Komisi Pemilihan Umum telah menetapkan 10 partai politik sebagai
peserta Pemilihan Umum 2014. Meski demikian, sampai saat ini masih ada
sengketa dari parpol yang tidak lolos pemilu.
Bagi sebagian orang, 10 partai politik (parpol) tersebut dianggap
ideal untuk mewakili aspirasi politik rakyat meskipun sebagian khalayak
masih menganggap jumlah itu terlalu banyak, dan sebagian lain berpendapat
sebaliknya.
Dalam kontestasi demokrasi, ujung dari proses politik pemilu itu
adalah kemenangan suara yang diperoleh dari akumulasi produksi gagasan,
soliditas organisasi, dan kapasitas modal (untuk kepentingan kampanye,
iklan, dan sebagainya). Bagi orang awam, yang terlihat dari aktivitas
parpol hingga hari ini sekadar upaya memperkuat soliditas organisasi dan
pengumpulan pundi-pundi uang untuk kepentingan pemilu melalui beragam cara.

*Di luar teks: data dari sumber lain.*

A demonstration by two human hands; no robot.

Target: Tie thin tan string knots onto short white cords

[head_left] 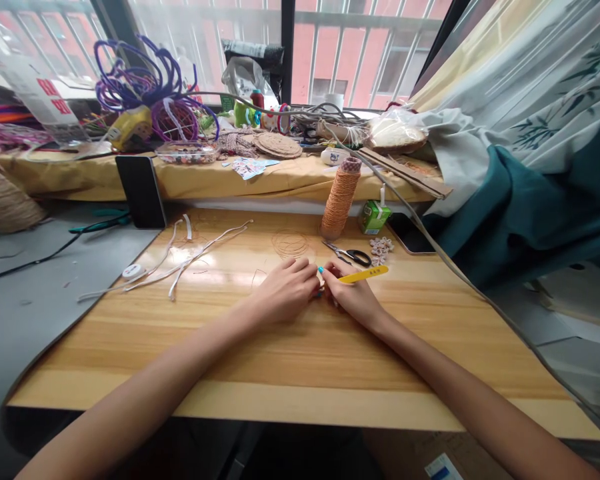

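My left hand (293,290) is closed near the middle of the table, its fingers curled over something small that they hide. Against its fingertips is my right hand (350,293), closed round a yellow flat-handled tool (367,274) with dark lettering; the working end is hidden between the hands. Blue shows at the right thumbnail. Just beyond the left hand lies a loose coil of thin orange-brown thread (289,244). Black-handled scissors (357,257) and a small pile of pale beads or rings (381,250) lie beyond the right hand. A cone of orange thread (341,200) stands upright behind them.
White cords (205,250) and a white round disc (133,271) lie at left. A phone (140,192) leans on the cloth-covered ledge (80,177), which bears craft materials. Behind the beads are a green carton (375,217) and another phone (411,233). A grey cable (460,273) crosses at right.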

Publik hampir tidak pernah mendengar gagasan yang hendak dijual parpol,
khususnya ide terkait pengelolaan ekonomi nasional.
Aspirasi Ekonomi
Gagasan ekonomi parpol sangat penting disampaikan secara gamblang
karena dua hal pokok. Pertama, meskipun bukan segala-galanya, kehidupan
ekonomi merupakan indikator yang paling mudah dirasakan dan diukur karena
menyangkut hajat hidup rakyat. Bahkan, bagi sebagian kelompok masyarakat
(terutama di pedesaan dan berpendidikan rendah), pembangunan dianggap
sebangun dengan capaian ekonomi, khususnya kecukupan pangan dan sandang.
Mereka tidak terlalu peduli demokrasi, hak asasi manusia, kepastian hukum,
dan isu elitis lainnya.
Kedua, pasca-reformasi ekonomi banyak kalangan melihat ketidakjelasan
arah pembangunan ekonomi (bahkan, sebagian ekonom menganggap kompas ekonomi
kian menyimpang dari cita-cita konstitusi) dan terjadi pemburukan
sistematis atas indikator-indikator ekonomi yang berhubungan dengan
kesinambungan kesejahteraan masyarakat, misalnya hancurnya kepemilikan aset
produktif dan meningkatnya ketimpangan pendapatan.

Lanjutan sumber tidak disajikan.